Keywords-Decode-and-forward cooperative relaying scheme; doubly selective fading; OFDM; zero-forcing detection

I. INTRODUCTION OFDM modulation is a bandwidth-efficient technique to

obviate inter-symbol interference (ISI) caused by quasi-static1 frequency-selective fading channels, and is widely used in many applications and standards such as xDSL, Digital Audio Broadcasting (DAB), Terrestrial Digital Video Broadcasting (DVB-T), IEEE 802.11 and 802.16 standards [1]. However, as users move very fast (e.g., broadband mobiles supported by WiMAX with speeds beyond 120 km/h) the time variation of the channel over an OFDM symbol period results in a loss of subcarrier orthogonality, which leads to ICI [2]. Various detection techniques are proposed, including ZF, minimum mean-squared error (MMSE), decision-feedback (DF), maximum a posteriori probability (MAP) equalizers [2]-[4]. Naturally, there is a performance-complexity trade-off among these equalizers. The ZF equalizer is the least complicated but has the lowest performance while the MAP equalizer has the highest performance but highest complexity.

Recently, cooperative relaying (CR) in which users share their own antennas to form a virtual MIMO system [5] has been proposed to achieve the potentials of the space diversity in addition to conventional diversity techniques [6] for further system performance enhancement [7]. It is attractive in some scenarios where terminals cannot afford multiple transmit/receive antennas, e.g., due to size or cost.

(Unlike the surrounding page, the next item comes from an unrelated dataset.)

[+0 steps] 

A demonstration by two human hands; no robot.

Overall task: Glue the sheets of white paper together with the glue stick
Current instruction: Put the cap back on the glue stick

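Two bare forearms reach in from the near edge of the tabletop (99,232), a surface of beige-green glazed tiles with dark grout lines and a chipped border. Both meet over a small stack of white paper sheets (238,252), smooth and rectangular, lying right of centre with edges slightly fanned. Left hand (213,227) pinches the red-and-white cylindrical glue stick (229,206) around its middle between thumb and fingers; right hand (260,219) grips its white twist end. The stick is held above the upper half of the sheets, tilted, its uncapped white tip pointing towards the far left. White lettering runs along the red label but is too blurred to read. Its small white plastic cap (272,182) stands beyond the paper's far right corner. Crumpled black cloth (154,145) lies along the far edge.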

Various cooperative relaying schemes, which are broadly classified as decode-and-forward (DF) and amplify-and-forward (AF), have been proposed, e.g., in [8]-[9] with performance analysis in terms of SER, outage probability, diversity-multiplexing trade-off, ... for a simple 3-terminal scenario including a source, a relay and a destination in quasi-

1 The channel is unchanged in one or more OFDM symbol periods.

static flat fading channels. In DF scheme, each relay decodes information from the source, re-encodes it, and then forwards it to the destination. In AF scheme, each relay simply amplifies the received signal and forwards it to the destination.

In CR, cooperating terminals are at different locations and time synchronization among them needs to be considered. In [10]-[11], this problem is solved when OFDM is used with inserted cyclic prefix (CP) longer than the maximum channel delay spread in quasi-static frequency-selective fading channels. A soft-decode-and-forward scheme in asynchronous OFDM systems over doubly selective fading channels (i.e., channel changed within an OFDM symbol period) has been considered in [13]. Cooperative relaying takes place in two phases. In the first phase, the source broadcasts information to both relay and destination. Then the relays can either recover the source information (for hard-decode-and-forward scheme) or generate a soft copy of the source information (for soft-decode-and-forward scheme) based on the signal at the output of the block decision-feedback equalizer (BDFE), and forwards the processed source information to the destination in the second phase. Based on signals received from the source and the relays in both phases, the destination performs the maximum likelihood (ML) detection to restore the source information. However, in order to design BDFE, both schemes assume no error propagation in the feedback process [13, (17)]. Furthermore, although the soft-decode-and-forward scheme outperforms the hard-decode-and-forward scheme, the destination requires from the relay a significant amount of overhead information for detection such as the matrices Q and Φ in [13, (21)], resulting in reduced bandwidth efficiency and high complexity for estimating these information. Moreover, ML detection makes the destination’s receiver sophisticated.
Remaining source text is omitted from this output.